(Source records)

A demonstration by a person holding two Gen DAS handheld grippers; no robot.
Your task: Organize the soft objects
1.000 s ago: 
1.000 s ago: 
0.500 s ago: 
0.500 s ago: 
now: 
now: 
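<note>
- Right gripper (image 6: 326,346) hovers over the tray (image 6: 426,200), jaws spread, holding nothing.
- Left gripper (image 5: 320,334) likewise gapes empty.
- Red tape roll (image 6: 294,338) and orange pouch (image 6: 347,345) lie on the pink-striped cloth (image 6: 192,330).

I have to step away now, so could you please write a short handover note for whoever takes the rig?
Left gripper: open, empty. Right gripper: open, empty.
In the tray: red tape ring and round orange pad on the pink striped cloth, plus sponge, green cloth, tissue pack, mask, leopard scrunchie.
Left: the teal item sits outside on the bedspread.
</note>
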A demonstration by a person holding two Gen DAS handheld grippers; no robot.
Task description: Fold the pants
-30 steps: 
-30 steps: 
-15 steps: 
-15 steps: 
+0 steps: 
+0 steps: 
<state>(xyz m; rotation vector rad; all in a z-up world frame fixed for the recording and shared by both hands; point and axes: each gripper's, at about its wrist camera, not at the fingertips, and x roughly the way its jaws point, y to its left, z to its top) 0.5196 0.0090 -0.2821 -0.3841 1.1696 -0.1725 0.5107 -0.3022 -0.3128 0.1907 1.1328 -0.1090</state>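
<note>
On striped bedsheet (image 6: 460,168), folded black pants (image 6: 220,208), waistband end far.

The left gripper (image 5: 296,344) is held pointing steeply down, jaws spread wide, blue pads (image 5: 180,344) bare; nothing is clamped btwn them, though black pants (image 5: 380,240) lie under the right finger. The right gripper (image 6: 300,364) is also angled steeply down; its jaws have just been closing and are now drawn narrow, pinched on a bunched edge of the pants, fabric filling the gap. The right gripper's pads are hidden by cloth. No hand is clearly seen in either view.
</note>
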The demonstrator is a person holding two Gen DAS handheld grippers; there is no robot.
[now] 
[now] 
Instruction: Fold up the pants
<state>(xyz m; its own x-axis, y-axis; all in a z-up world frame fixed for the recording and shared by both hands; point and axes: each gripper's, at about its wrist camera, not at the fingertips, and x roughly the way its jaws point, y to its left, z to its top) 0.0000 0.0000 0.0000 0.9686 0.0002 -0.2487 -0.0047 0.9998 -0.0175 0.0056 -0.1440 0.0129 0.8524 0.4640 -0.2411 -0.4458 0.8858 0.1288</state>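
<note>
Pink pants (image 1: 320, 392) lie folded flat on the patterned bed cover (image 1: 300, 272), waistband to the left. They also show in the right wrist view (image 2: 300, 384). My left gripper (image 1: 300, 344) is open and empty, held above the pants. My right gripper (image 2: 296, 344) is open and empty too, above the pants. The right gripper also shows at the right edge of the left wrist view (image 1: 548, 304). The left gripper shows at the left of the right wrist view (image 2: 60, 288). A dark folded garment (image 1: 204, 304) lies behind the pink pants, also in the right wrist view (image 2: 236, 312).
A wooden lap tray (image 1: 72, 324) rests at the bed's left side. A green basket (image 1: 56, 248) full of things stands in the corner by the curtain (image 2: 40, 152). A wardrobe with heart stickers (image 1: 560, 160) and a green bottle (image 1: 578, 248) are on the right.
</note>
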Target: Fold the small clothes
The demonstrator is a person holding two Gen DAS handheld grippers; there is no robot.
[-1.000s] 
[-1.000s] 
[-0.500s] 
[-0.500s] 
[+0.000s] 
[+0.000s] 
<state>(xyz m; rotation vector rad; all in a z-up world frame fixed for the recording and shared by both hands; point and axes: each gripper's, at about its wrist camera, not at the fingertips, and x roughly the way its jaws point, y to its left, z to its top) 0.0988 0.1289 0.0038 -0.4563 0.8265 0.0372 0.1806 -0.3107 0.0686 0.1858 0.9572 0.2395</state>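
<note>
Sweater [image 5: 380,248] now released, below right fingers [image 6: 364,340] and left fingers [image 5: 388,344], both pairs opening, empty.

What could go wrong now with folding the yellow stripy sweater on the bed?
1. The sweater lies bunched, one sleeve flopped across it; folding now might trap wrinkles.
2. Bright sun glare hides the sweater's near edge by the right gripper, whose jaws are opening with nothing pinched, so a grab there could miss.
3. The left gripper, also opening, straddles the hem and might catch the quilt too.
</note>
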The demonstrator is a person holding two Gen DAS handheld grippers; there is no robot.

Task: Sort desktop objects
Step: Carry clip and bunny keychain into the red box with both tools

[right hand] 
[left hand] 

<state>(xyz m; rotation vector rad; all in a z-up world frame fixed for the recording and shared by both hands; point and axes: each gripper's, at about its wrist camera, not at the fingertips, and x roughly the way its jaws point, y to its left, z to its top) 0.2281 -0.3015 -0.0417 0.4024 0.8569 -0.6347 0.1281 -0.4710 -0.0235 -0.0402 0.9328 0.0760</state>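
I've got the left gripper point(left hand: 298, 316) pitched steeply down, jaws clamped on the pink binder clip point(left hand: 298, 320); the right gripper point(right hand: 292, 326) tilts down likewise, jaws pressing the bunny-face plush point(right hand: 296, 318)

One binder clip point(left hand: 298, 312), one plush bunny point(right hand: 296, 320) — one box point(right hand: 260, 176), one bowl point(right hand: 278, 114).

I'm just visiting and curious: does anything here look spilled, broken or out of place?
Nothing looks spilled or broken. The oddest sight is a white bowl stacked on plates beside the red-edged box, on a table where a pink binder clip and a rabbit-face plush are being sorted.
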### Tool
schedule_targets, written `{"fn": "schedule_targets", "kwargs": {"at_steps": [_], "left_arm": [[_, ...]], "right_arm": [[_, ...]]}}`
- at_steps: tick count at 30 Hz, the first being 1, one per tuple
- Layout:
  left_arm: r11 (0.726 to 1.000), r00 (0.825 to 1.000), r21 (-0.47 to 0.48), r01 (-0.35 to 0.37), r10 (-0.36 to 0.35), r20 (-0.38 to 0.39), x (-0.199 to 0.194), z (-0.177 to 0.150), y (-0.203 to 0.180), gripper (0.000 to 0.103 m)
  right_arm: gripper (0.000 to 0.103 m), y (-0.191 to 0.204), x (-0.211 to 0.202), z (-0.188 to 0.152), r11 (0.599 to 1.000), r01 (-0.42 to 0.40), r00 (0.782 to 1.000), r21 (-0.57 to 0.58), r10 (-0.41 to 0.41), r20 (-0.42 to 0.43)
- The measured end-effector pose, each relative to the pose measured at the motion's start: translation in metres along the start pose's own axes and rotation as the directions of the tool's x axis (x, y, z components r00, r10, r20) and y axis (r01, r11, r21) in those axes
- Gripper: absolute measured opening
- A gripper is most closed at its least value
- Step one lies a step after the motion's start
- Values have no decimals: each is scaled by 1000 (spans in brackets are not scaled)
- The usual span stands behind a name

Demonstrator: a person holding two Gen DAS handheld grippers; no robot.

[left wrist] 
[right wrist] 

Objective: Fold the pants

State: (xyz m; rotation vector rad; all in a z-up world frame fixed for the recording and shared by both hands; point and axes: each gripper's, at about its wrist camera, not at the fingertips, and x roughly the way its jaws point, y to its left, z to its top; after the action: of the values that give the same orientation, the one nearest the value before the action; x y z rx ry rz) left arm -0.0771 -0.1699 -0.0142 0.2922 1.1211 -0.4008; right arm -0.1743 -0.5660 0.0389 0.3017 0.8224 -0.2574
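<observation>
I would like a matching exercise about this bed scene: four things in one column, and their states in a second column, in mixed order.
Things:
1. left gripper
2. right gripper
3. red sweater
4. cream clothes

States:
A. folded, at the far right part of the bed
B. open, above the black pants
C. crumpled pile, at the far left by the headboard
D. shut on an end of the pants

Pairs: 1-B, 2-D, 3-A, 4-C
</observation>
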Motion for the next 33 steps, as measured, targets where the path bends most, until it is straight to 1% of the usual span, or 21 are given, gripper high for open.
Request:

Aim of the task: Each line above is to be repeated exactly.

Exercise solution:
A demonstration by a person holding two Gen DAS handheld grippers; no robot.
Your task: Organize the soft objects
1.000 s ago: 
1.000 s ago: 
0.500 s ago: 
0.500 s ago: 
now: 
now: 
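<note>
- Right gripper (image 6: 326,346) hovers over the tray (image 6: 426,200), jaws spread, holding nothing.
- Left gripper (image 5: 320,334) likewise gapes empty.
- Red tape roll (image 6: 294,338) and orange pouch (image 6: 347,345) lie on the pink-striped cloth (image 6: 192,330).

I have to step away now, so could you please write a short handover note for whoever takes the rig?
Left gripper: open, empty. Right gripper: open, empty.
In the tray: red tape ring and round orange pad on the pink striped cloth, plus sponge, green cloth, tissue pack, mask, leopard scrunchie.
Left: the teal item sits outside on the bedspread.
</note>
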A demonstration by a person holding two Gen DAS handheld grippers; no robot.
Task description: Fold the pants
-30 steps: 
-30 steps: 
-15 steps: 
-15 steps: 
+0 steps: 
+0 steps: 
<state>(xyz m; rotation vector rad; all in a z-up world frame fixed for the recording and shared by both hands; point and axes: each gripper's, at about its wrist camera, not at the fingertips, and x roughly the way its jaws point, y to its left, z to its top) 0.5196 0.0090 -0.2821 -0.3841 1.1696 -0.1725 0.5107 -0.3022 -0.3128 0.1907 1.1328 -0.1090</state>
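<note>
On striped bedsheet (image 6: 460,168), folded black pants (image 6: 220,208), waistband end far.

The left gripper (image 5: 296,344) is held pointing steeply down, jaws spread wide, blue pads (image 5: 180,344) bare; nothing is clamped btwn them, though black pants (image 5: 380,240) lie under the right finger. The right gripper (image 6: 300,364) is also angled steeply down; its jaws have just been closing and are now drawn narrow, pinched on a bunched edge of the pants, fabric filling the gap. The right gripper's pads are hidden by cloth. No hand is clearly seen in either view.
</note>
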The demonstrator is a person holding two Gen DAS handheld grippers; there is no robot.
[now] 
[now] 
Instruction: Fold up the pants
<state>(xyz m; its own x-axis, y-axis; all in a z-up world frame fixed for the recording and shared by both hands; point and axes: each gripper's, at about its wrist camera, not at the fingertips, and x roughly the way its jaws point, y to its left, z to its top) 0.0000 0.0000 0.0000 0.9686 0.0002 -0.2487 -0.0047 0.9998 -0.0175 0.0056 -0.1440 0.0129 0.8524 0.4640 -0.2411 -0.4458 0.8858 0.1288</state>
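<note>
Pink pants (image 1: 320, 392) lie folded flat on the patterned bed cover (image 1: 300, 272), waistband to the left. They also show in the right wrist view (image 2: 300, 384). My left gripper (image 1: 300, 344) is open and empty, held above the pants. My right gripper (image 2: 296, 344) is open and empty too, above the pants. The right gripper also shows at the right edge of the left wrist view (image 1: 548, 304). The left gripper shows at the left of the right wrist view (image 2: 60, 288). A dark folded garment (image 1: 204, 304) lies behind the pink pants, also in the right wrist view (image 2: 236, 312).
A wooden lap tray (image 1: 72, 324) rests at the bed's left side. A green basket (image 1: 56, 248) full of things stands in the corner by the curtain (image 2: 40, 152). A wardrobe with heart stickers (image 1: 560, 160) and a green bottle (image 1: 578, 248) are on the right.
</note>
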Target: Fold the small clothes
The demonstrator is a person holding two Gen DAS handheld grippers; there is no robot.
[-1.000s] 
[-1.000s] 
[-0.500s] 
[-0.500s] 
[+0.000s] 
[+0.000s] 
<state>(xyz m; rotation vector rad; all in a z-up world frame fixed for the recording and shared by both hands; point and axes: each gripper's, at about its wrist camera, not at the fingertips, and x roughly the way its jaws point, y to its left, z to its top) 0.0988 0.1289 0.0038 -0.4563 0.8265 0.0372 0.1806 -0.3107 0.0686 0.1858 0.9572 0.2395</state>
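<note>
Sweater [image 5: 380,248] now released, below right fingers [image 6: 364,340] and left fingers [image 5: 388,344], both pairs opening, empty.

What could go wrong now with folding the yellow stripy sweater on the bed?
1. The sweater lies bunched, one sleeve flopped across it; folding now might trap wrinkles.
2. Bright sun glare hides the sweater's near edge by the right gripper, whose jaws are opening with nothing pinched, so a grab there could miss.
3. The left gripper, also opening, straddles the hem and might catch the quilt too.
</note>
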The demonstrator is a person holding two Gen DAS handheld grippers; there is no robot.

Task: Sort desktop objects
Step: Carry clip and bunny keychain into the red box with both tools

[right hand] 
[left hand] 

<state>(xyz m; rotation vector rad; all in a z-up world frame fixed for the recording and shared by both hands; point and axes: each gripper's, at about its wrist camera, not at the fingertips, and x roughly the way its jaws point, y to its left, z to its top) 0.2281 -0.3015 -0.0417 0.4024 0.8569 -0.6347 0.1281 -0.4710 -0.0235 -0.0402 0.9328 0.0760</state>
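I've got the left gripper point(left hand: 298, 316) pitched steeply down, jaws clamped on the pink binder clip point(left hand: 298, 320); the right gripper point(right hand: 292, 326) tilts down likewise, jaws pressing the bunny-face plush point(right hand: 296, 318)

One binder clip point(left hand: 298, 312), one plush bunny point(right hand: 296, 320) — one box point(right hand: 260, 176), one bowl point(right hand: 278, 114).

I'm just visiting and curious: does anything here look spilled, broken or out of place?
Nothing looks spilled or broken. The oddest sight is a white bowl stacked on plates beside the red-edged box, on a table where a pink binder clip and a rabbit-face plush are being sorted.
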### Tool
schedule_targets, written `{"fn": "schedule_targets", "kwargs": {"at_steps": [_], "left_arm": [[_, ...]], "right_arm": [[_, ...]]}}`
- at_steps: tick count at 30 Hz, the first being 1, one per tuple
- Layout:
  left_arm: r11 (0.726 to 1.000), r00 (0.825 to 1.000), r21 (-0.47 to 0.48), r01 (-0.35 to 0.37), r10 (-0.36 to 0.35), r20 (-0.38 to 0.39), x (-0.199 to 0.194), z (-0.177 to 0.150), y (-0.203 to 0.180), gripper (0.000 to 0.103 m)
  right_arm: gripper (0.000 to 0.103 m), y (-0.191 to 0.204), x (-0.211 to 0.202), z (-0.188 to 0.152), r11 (0.599 to 1.000), r01 (-0.42 to 0.40), r00 (0.782 to 1.000), r21 (-0.57 to 0.58), r10 (-0.41 to 0.41), r20 (-0.42 to 0.43)
- The measured end-effector pose, each relative to the pose measured at the motion's start: translation in metres along the start pose's own axes and rotation as the directions of the tool's x axis (x, y, z components r00, r10, r20) and y axis (r01, r11, r21) in those axes
- Gripper: absolute measured opening
- A gripper is most closed at its least value
- Step one lies a step after the motion's start
- Values have no decimals: each is scaled by 1000 (spans in brackets are not scaled)
- The usual span stands behind a name

Demonstrator: a person holding two Gen DAS handheld grippers; no robot.

[left wrist] 
[right wrist] 

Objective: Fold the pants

State: (xyz m; rotation vector rad; all in a z-up world frame fixed for the recording and shared by both hands; point and axes: each gripper's, at about its wrist camera, not at the fingertips, and x roughly the way its jaws point, y to its left, z to its top; after the action: of the values that give the same orientation, the one nearest the value before the action; x y z rx ry rz) left arm -0.0771 -0.1699 -0.0142 0.2922 1.1211 -0.4008; right arm -0.1743 -0.5660 0.0389 0.3017 0.8224 -0.2574
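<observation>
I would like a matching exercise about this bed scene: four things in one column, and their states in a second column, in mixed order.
Things:
1. left gripper
2. right gripper
3. red sweater
4. cream clothes

States:
A. folded, at the far right part of the bed
B. open, above the black pants
C. crumpled pile, at the far left by the headboard
D. shut on an end of the pants

Pairs: 1-B, 2-D, 3-A, 4-C
</observation>
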Motion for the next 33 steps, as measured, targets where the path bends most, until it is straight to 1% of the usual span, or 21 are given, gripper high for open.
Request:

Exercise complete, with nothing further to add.